Instructions for the task – Each line must appear in the answer exactly as it does in the data.

-------- Information supplied

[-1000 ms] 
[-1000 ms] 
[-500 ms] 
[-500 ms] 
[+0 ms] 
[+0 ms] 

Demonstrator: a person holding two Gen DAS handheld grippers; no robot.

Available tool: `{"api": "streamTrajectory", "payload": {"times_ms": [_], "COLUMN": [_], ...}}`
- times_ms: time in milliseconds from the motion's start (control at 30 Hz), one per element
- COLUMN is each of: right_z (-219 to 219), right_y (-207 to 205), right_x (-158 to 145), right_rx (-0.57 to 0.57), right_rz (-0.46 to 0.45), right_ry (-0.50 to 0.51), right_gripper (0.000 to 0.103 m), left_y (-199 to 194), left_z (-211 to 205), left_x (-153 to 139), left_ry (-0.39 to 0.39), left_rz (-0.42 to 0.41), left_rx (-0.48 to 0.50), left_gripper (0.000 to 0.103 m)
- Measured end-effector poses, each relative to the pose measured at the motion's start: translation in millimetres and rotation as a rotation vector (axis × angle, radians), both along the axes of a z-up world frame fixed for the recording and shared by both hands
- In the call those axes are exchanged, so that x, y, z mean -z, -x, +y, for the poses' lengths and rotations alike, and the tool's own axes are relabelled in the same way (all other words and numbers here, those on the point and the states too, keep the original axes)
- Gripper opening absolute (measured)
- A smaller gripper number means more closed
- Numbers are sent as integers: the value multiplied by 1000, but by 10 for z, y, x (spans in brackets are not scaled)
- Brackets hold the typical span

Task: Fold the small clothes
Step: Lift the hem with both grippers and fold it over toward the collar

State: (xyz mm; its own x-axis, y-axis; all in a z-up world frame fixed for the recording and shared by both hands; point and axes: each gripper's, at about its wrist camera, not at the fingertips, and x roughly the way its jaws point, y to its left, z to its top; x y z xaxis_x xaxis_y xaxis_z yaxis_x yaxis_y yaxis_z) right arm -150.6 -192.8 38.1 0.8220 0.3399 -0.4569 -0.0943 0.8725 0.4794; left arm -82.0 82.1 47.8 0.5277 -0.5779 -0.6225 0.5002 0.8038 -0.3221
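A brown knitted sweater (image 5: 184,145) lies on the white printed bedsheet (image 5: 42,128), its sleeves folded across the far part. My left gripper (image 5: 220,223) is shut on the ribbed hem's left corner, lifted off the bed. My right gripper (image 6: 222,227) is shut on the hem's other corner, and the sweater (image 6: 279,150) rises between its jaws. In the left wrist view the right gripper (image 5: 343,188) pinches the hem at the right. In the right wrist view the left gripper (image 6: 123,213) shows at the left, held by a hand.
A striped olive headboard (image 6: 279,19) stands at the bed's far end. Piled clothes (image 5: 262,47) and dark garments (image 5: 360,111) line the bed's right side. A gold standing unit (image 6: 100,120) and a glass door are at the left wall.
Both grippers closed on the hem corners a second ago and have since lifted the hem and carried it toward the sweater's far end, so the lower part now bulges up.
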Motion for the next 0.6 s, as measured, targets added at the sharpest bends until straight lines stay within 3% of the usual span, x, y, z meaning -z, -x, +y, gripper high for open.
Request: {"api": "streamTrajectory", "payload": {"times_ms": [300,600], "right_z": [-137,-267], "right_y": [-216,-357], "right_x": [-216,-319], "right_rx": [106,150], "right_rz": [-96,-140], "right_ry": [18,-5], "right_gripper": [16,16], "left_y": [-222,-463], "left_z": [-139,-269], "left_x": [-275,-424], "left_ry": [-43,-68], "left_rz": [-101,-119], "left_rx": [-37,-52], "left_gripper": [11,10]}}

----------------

Task response –
[-1000 ms] 
[-1000 ms] 
[-500 ms] 
[-500 ms] 
[+0 ms] 
[+0 ms] 

Demonstrator: a person holding two Gen DAS handheld grippers; no robot.

Available tool: `{"api": "streamTrajectory", "payload": {"times_ms": [_], "COLUMN": [_], ...}}`
- times_ms: time in milliseconds from the motion's start (control at 30 Hz), one per element
- COLUMN is each of: right_z (-219 to 219), right_y (-207 to 205), right_x (-158 to 145), right_rx (-0.57 to 0.57), right_rz (-0.46 to 0.45), right_ry (-0.50 to 0.51), right_gripper (0.000 to 0.103 m), left_y (-199 to 194), left_z (-211 to 205), left_x (-153 to 139), left_ry (-0.39 to 0.39), left_rz (-0.42 to 0.41), left_rx (-0.48 to 0.50), left_gripper (0.000 to 0.103 m)
- Measured end-effector poses, each relative to the pose measured at the motion's start: translation in millimetres and rotation as a rotation vector (axis × angle, radians), both along the axes of a z-up world frame fixed for the recording and shared by both hands
- In the call those axes are exchanged, so that x, y, z mean -z, -x, +y, for the poses' lengths and rotations alike, and the tool's own axes are relabelled in the same way (all other words and numbers here, those on the point and the states too, keep the original axes)
- Gripper opening absolute (measured)
- A smaller gripper number means more closed
- Numbers are sent as integers: the value multiplied by 1000, but by 10 for z, y, x (spans in brackets are not scaled)
- Brackets hold the typical span

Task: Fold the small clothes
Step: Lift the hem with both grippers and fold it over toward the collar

State: (xyz mm; its own x-axis, y-axis; all in a z-up world frame fixed for the recording and shared by both hands; point and axes: each gripper's, at about its wrist camera, not at the fingertips, and x roughly the way its jaws point, y to its left, z to its top; x y z xaxis_x xaxis_y xaxis_z yaxis_x yaxis_y yaxis_z) right arm -150.6 -192.8 38.1 0.8220 0.3399 -0.4569 -0.0943 0.8725 0.4794; left arm -82.0 82.1 47.8 0.5277 -0.5779 -0.6225 0.5002 0.8038 -0.3221
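A brown knitted sweater (image 5: 184,145) lies on the white printed bedsheet (image 5: 42,128), its sleeves folded across the far part. My left gripper (image 5: 220,223) is shut on the ribbed hem's left corner, lifted off the bed. My right gripper (image 6: 222,227) is shut on the hem's other corner, and the sweater (image 6: 279,150) rises between its jaws. In the left wrist view the right gripper (image 5: 343,188) pinches the hem at the right. In the right wrist view the left gripper (image 6: 123,213) shows at the left, held by a hand.
A striped olive headboard (image 6: 279,19) stands at the bed's far end. Piled clothes (image 5: 262,47) and dark garments (image 5: 360,111) line the bed's right side. A gold standing unit (image 6: 100,120) and a glass door are at the left wall.
Both grippers closed on the hem corners a second ago and have since lifted the hem and carried it toward the sweater's far end, so the lower part now bulges up.
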Motion for the next 0.6 s, as measured, targets added at the sharpest bends until straight lines stay within 3% of the usual span, x, y, z meaning -z, -x, +y, gripper high for open.
Request: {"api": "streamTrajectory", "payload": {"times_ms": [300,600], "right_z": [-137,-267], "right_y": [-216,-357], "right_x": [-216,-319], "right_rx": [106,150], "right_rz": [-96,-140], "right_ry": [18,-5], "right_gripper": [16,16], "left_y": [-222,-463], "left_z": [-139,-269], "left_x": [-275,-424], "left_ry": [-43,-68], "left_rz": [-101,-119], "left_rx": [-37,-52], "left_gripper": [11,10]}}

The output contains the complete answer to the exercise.